§ **Assignment**:
Your task is to transcribe the lines from the start of the data below through the line containing "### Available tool", inclusive, exactly as they stand and without the pictures.

(Dataset items)

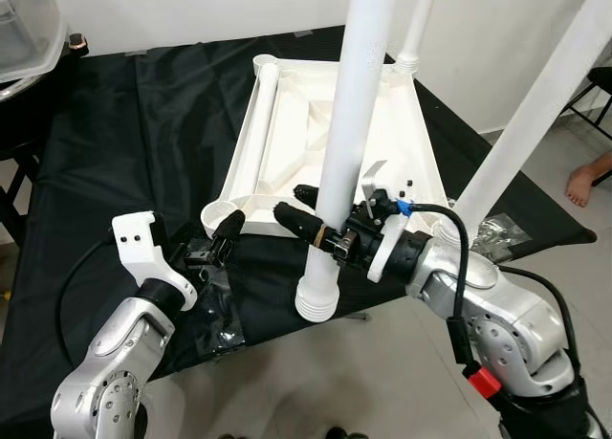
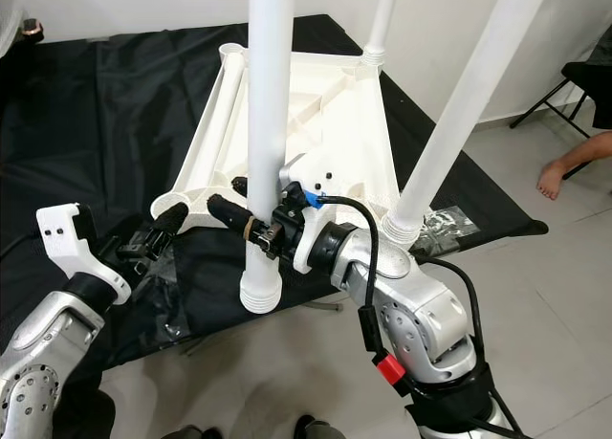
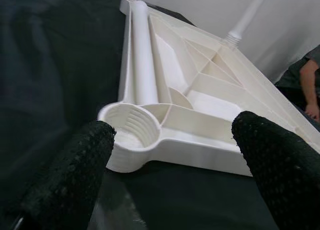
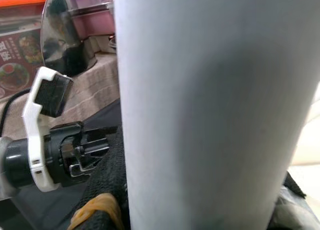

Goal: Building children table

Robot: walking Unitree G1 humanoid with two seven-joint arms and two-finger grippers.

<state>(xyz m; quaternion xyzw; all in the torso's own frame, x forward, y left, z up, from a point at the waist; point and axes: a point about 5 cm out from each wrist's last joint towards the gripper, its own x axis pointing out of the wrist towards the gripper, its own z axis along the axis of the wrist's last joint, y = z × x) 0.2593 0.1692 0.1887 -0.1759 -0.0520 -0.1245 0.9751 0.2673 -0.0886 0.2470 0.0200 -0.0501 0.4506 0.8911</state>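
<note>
2 white legs are already standing up from the far corners of the upturned white table (image 1: pixel 402 142), which is lying underside up on a black cloth (image 1: pixel 143 123); a 3rd loose leg (image 1: pixel 266 123) is lying along its left edge, seemingly waiting its turn; the right tool (image 1: pixel 308 212) is closing its 2 black fingers around a 4th leg (image 1: pixel 349 123), gripping it low on the shaft, just above the ribbed threaded end (image 1: pixel 316 300); that end is hanging in the air off the near edge of the table, so the leg is being carried upright and is not yet seated anywhere; the low grip probably gives better control of the threaded end when it is steered into a hole; the right wrist view is showing the white shaft pressed close between the fingers, with the other arm's wrist beyond it.

the left tool (image 1: pixel 222 240) is hovering just beside the near left corner, with its fingers (image 3: pixel 70 180) spread wide apart and holding nothing; the left wrist view is looking straight at the empty threaded socket (image 3: pixel 131 131) at that corner, framed between the 2 pads; i judge this to be the hole the carried leg is meant for, and the left tool is likely waiting there to steady the corner; the leg's end is sitting to the right of the socket and needs to be moved across and lowered in before turning.

a person's bare foot (image 1: pixel 585 183) is resting on the floor at the far right, well apart from the work.
</note>
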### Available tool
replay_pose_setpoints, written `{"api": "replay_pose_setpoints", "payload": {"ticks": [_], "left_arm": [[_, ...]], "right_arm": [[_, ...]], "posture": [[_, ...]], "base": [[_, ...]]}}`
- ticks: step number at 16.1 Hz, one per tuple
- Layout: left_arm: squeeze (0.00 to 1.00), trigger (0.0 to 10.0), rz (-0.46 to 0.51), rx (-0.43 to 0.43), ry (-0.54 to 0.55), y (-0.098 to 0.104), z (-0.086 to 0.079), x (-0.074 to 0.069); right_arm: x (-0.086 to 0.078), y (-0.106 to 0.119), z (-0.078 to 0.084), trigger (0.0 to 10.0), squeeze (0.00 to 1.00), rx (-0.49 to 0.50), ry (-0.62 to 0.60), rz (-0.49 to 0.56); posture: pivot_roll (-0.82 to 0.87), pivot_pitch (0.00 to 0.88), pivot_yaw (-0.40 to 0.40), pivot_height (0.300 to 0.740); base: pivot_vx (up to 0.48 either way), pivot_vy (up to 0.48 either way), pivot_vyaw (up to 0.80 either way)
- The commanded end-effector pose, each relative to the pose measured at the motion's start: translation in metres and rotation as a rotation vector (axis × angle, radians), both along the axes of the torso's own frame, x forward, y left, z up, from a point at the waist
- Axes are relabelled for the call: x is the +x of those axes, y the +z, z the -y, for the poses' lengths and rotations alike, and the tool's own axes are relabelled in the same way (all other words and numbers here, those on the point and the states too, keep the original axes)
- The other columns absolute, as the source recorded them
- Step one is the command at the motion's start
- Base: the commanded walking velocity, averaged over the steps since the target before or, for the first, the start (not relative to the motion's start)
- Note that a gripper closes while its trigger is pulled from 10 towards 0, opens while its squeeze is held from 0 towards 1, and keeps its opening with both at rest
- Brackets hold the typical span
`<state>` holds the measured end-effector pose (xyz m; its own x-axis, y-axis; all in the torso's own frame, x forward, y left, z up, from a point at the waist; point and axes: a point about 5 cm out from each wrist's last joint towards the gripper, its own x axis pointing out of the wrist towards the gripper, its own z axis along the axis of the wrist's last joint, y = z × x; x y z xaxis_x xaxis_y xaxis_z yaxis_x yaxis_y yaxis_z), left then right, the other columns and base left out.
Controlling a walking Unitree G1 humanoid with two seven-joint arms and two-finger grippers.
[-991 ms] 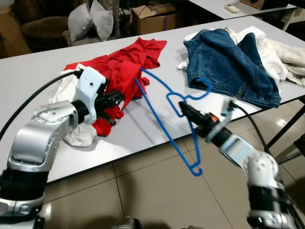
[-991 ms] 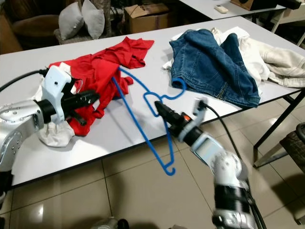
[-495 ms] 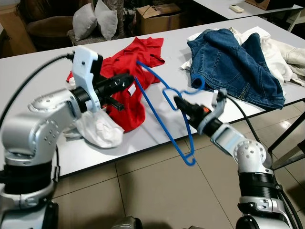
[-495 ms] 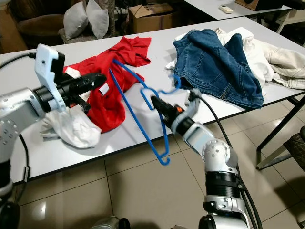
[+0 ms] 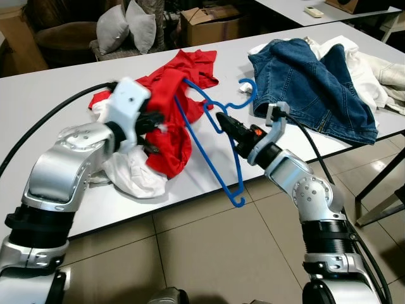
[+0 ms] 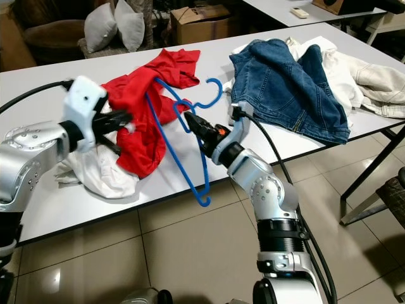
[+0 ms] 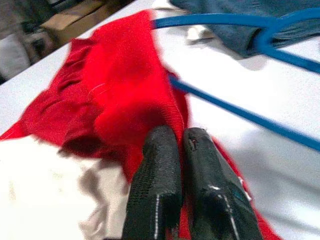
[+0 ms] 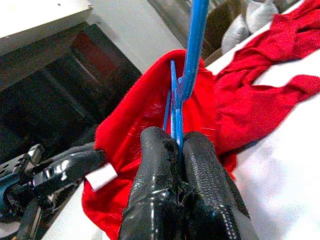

§ **Solution to this problem**:
Goal: Building children table

Robot: walking Unitree G1 humanoid with two seven-joint arms and two-finger grippers.

<state>(xyz m; quaternion xyzw; all in the torso's own frame, x forward, y left, z up, from a point at the waist; point and axes: a point about 5 cm out from each wrist's last joint towards the gripper, its own x axis pointing out of the wrist towards the gripper, its own z axis along the axis of the wrist's last joint, y = z × x) 0.2593 0.1692 0.1887 -0.1759 -0.0520 -0.1245 0.9751 0.2673 -0.0886 0.2470 0.0200 -0.0501 0.4506 0.8911</state>
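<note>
2 white legs are already standing up from the far corners of the upturned white table (image 1: pixel 402 142), which is lying underside up on a black cloth (image 1: pixel 143 123); a 3rd loose leg (image 1: pixel 266 123) is lying along its left edge, seemingly waiting its turn; the right tool (image 1: pixel 308 212) is closing its 2 black fingers around a 4th leg (image 1: pixel 349 123), gripping it low on the shaft, just above the ribbed threaded end (image 1: pixel 316 300); that end is hanging in the air off the near edge of the table, so the leg is being carried upright and is not yet seated anywhere; the low grip probably gives better control of the threaded end when it is steered into a hole; the right wrist view is showing the white shaft pressed close between the fingers, with the other arm's wrist beyond it.

the left tool (image 1: pixel 222 240) is hovering just beside the near left corner, with its fingers (image 3: pixel 70 180) spread wide apart and holding nothing; the left wrist view is looking straight at the empty threaded socket (image 3: pixel 131 131) at that corner, framed between the 2 pads; i judge this to be the hole the carried leg is meant for, and the left tool is likely waiting there to steady the corner; the leg's end is sitting to the right of the socket and needs to be moved across and lowered in before turning.

a person's bare foot (image 1: pixel 585 183) is resting on the floor at the far right, well apart from the work.
</note>
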### Available tool

Nothing further is required of the output.